Мы с Олесей встречаемся в «Зугмильском Розане», что в переулке сразу за Площадью Архиличей и Костяным собором. Эта кофейня известна своей чопорностью, высокими ценами и псевдо-восточными интерьерами.
Само название отсылает к Зугмиле-Пеле, тот городок на дальнем востоке Вистирии, на самой границе с джаферами, в затяжных боях за который положили в свое время треть 1-го Ударного Куруманского корпуса.
Владельцам кафе об этом, наверное, невдомек. Но интерьеры их мне все равно нравятся. Я обращаю на такие вещи внимание – профессиональное чутье.
В любом случае, «Розан» – не место для романических свиданий. Здесь заключают сделки, обмываемые ведрами шампанского, крупные дельцы. Здесь знаменитости дают симпатичным журналисткам приватные интервью за бокалом шерри. Сюда ходят чопорные пары, чтобы отметить N-ный юбилей, а маститые академики чествуют своих лауреатов.
Никакой романтики. Все по-деловому.
Поэтому я и вожу сюда Олесю.
Мы говорим о литературе. Обсуждаем графа Парагорьева, пишущего в «Ладийское душемерцание» под прозрачным псевдонимом м-р Твин Пикс.
Его очерки блистательны и противоречивы, некрократическая цензура рвет его на части, он был официально отлучен четырьмя официальными церквями Империи, публика им восторгается. Настоящий властитель дум.
Я говорю, а сам смотрю на Олесю.
Она из тех девушек, для которых сложно подобрать какие-то другие эпитеты, кроме как «ангельской красоты». Пошло и избито, но она действительно похожа на ангела.
У нее волосы цвета платины, точеная фигурка, громадные голубые глаза с искорками насмешливой иронии и звонкий, совсем детский голосок.
В наших отношениях нет и намека на что-то большее, чем просто беседы. Для меня это важно.
Между нами грань, стеклянная стена, которую выстраиваю я сам. Это помогает мне. Я отвык общаться с такими девушками.
Но всякий раз меня волнует ее присутствие. Сам факт того, что я сижу с такой девушкой в кафе, что она слушает меня, прислушивается к моим словам…
Так не похожа на своего отца. Она кажется гостьей из другого мира. Может, спустилась сюда, в Яр-Инфернополис, с Млечного пути… Сюда, ко мне.

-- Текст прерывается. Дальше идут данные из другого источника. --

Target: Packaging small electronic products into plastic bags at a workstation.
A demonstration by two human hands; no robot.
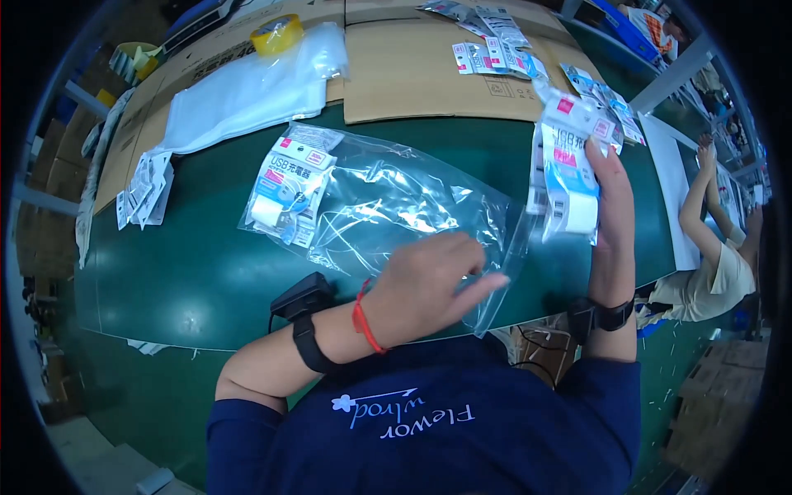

Приказываю себе не думать так.
Глаза ее светятся любопытством, но это не оловянные отблески любопытной домохозяйки, не похотливый глянец мальчишки-лифтера, заглядывающего за декольте роскошной дамы. В ее глазах чистая, открытая жажда знания, жажда нового.
Этой жаждой она, будто вампир, одаривает и меня.
– Парагорьев поражает меня, – говорю я увлеченно. – с самого детства. Громадные масштабы, движения войск, панорамы сражений…
Мы обсуждаем новый роман «Баталии Пир», исторический эпос, где переплетаются темы взаимоотношений аристократических родов Яра и Шнеебурга, ладийцев и адриумцев, фарлецийцев и флюгов, широчайшая панорама Винклопенских войн и нравов той поры.
– Почему же он так поступил с Ксенией? – спрашивает Олеся. – Она была легкая, чистая как мотылек. То есть, она и была мотыльком. Все первые три части. Ее полеты над отчим краем, прекрасные крылья и усики… А в конце? Дети, семья. Она становится маткой Роя… Земная основательная барыня! А где же тот легкий трепетный мотылек? Безвозвратно погиб. Это несправедливо.